What you have to do
Extract from the entries below, exactly as given, only the lines from the line containing "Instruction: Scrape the" to the line containing "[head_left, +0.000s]", both lines included.

Data excerpts
# # # #

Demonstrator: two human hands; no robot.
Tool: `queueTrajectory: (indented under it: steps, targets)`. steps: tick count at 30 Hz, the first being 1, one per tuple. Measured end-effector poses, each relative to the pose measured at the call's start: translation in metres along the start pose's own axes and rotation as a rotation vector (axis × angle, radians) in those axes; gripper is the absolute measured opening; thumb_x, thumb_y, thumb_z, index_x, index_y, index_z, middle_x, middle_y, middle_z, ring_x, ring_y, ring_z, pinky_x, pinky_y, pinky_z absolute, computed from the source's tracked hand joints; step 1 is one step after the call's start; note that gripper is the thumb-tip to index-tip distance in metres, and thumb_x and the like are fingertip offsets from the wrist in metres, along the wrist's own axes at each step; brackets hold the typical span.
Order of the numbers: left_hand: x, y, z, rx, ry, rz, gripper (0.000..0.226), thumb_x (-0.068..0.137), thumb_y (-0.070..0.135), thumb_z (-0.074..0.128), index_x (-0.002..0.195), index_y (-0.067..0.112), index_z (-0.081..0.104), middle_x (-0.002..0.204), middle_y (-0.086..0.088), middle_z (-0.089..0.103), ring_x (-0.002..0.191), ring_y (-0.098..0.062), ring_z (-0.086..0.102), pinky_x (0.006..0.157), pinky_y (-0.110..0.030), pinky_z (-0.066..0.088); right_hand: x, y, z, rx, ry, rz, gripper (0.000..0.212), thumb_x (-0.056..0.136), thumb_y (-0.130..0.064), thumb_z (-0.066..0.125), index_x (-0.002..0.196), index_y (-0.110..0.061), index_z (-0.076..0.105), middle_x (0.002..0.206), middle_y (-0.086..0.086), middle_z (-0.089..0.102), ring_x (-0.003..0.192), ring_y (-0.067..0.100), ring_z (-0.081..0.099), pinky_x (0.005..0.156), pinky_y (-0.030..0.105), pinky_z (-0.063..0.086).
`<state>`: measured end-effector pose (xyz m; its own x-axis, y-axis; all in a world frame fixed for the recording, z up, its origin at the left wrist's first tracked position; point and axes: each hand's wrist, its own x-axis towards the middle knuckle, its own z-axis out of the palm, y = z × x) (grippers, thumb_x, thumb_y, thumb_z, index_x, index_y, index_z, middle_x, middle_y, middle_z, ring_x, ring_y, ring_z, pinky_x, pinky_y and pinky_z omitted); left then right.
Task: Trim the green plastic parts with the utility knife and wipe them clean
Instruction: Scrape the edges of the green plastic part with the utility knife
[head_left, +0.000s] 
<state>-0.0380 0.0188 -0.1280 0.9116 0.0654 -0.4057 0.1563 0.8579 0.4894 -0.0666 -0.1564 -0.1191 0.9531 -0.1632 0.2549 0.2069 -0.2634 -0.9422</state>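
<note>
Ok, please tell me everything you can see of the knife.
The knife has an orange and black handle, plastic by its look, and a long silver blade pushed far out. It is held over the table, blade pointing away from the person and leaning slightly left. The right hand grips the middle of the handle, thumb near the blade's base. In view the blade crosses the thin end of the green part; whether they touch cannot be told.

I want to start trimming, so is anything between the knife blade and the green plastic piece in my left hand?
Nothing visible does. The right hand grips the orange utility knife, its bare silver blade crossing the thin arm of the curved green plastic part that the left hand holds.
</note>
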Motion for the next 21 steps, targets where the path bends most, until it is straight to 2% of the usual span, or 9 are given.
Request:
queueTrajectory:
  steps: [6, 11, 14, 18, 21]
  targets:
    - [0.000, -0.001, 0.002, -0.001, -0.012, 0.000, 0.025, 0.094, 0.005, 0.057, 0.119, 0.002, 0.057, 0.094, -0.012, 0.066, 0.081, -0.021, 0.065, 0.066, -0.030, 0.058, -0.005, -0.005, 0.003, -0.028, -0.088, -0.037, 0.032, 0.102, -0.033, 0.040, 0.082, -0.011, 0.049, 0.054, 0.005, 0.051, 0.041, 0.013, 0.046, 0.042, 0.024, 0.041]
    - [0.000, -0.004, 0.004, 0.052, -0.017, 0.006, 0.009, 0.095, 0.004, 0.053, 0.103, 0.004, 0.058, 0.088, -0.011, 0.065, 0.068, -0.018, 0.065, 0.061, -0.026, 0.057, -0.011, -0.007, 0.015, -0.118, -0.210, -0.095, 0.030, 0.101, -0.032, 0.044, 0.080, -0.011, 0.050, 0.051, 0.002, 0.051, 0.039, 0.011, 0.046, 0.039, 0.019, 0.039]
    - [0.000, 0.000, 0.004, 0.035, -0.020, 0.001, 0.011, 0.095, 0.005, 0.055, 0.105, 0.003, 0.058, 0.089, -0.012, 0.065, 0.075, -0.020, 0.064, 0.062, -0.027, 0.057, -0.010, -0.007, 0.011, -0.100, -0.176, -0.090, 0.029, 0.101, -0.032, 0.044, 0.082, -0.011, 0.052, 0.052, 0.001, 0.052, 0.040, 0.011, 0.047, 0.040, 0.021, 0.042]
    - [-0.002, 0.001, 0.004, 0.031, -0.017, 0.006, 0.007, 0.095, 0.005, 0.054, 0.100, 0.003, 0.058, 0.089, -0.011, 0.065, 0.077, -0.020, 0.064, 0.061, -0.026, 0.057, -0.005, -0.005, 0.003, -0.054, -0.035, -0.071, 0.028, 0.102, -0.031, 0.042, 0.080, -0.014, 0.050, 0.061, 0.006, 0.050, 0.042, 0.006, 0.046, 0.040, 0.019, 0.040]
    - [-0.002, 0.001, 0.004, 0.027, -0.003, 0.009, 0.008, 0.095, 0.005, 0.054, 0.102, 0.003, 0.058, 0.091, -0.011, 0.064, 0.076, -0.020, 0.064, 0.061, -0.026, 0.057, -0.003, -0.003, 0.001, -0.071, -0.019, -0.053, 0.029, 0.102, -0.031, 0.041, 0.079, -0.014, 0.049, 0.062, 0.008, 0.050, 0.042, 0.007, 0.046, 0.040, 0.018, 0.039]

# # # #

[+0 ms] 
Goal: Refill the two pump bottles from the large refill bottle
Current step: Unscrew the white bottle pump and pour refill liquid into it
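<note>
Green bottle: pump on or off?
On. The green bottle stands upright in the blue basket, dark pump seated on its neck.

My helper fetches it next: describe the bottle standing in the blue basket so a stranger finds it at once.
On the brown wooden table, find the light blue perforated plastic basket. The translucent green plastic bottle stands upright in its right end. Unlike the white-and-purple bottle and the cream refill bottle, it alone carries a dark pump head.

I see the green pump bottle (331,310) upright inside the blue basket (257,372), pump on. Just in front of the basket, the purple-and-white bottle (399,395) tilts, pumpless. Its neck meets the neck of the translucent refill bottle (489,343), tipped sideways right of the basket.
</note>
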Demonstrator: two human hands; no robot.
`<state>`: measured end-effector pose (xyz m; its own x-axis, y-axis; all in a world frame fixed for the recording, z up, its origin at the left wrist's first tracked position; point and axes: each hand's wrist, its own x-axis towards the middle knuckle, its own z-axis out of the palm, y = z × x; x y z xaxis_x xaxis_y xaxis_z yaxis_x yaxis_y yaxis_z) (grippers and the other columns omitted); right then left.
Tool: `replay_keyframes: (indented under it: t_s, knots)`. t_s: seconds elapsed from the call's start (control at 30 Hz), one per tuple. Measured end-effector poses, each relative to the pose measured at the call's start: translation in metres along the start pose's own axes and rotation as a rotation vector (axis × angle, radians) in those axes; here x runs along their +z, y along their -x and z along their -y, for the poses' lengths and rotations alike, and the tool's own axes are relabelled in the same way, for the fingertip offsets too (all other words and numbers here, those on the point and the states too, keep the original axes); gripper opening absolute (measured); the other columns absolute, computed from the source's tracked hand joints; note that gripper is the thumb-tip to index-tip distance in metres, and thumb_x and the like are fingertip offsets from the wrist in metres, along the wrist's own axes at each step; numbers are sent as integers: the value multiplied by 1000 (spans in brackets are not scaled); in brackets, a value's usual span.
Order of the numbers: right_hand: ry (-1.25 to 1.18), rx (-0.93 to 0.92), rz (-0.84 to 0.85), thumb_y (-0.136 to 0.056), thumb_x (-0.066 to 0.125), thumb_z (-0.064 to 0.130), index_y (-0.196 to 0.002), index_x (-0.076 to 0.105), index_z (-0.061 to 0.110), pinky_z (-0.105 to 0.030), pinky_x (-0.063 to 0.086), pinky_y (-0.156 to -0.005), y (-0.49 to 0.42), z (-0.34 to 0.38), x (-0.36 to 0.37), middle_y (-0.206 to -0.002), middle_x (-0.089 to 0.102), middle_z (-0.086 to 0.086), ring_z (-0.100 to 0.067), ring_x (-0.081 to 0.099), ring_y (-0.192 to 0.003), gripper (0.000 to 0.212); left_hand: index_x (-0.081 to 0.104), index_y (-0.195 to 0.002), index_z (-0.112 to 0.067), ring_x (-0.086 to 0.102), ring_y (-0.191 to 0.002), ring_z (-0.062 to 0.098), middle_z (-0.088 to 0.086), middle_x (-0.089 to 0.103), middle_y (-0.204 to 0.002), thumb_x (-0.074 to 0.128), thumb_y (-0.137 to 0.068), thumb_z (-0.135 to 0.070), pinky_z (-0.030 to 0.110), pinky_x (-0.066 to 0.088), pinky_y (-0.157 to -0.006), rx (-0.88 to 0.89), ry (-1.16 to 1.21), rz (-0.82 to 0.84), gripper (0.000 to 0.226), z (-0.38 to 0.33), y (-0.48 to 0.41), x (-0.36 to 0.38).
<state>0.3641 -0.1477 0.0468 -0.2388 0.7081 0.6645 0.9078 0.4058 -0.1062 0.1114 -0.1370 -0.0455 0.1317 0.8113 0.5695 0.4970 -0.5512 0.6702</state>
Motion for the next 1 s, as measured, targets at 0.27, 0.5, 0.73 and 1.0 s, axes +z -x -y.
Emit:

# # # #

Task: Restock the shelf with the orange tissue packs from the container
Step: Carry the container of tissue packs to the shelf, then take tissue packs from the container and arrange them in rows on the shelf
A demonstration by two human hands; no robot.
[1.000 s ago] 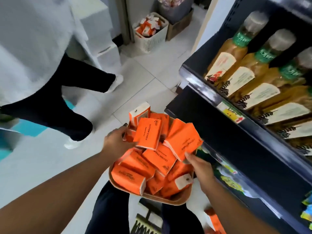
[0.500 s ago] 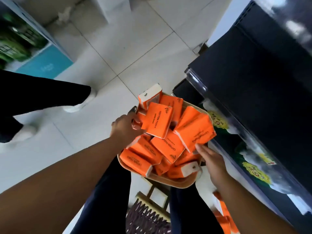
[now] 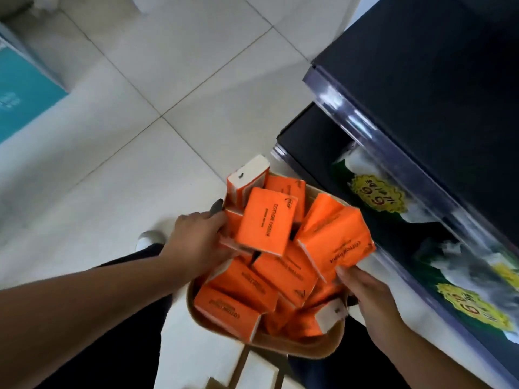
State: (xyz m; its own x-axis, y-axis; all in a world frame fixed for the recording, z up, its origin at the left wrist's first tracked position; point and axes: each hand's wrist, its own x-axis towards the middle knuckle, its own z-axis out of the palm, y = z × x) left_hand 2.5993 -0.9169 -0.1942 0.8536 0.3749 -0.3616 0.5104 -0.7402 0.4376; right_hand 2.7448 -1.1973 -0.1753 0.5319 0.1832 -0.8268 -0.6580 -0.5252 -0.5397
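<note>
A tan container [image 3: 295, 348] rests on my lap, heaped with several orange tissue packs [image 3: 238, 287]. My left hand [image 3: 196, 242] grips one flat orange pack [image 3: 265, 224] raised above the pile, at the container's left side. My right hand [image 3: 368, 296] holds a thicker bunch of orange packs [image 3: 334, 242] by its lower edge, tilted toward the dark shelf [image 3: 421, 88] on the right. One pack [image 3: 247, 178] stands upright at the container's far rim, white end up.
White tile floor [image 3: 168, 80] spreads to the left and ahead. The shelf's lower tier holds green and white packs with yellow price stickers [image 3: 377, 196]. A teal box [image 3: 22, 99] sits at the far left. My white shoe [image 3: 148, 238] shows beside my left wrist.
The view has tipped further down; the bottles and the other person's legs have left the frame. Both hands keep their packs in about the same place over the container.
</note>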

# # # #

Expected output
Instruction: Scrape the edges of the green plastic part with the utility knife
[head_left, +0.000s] 

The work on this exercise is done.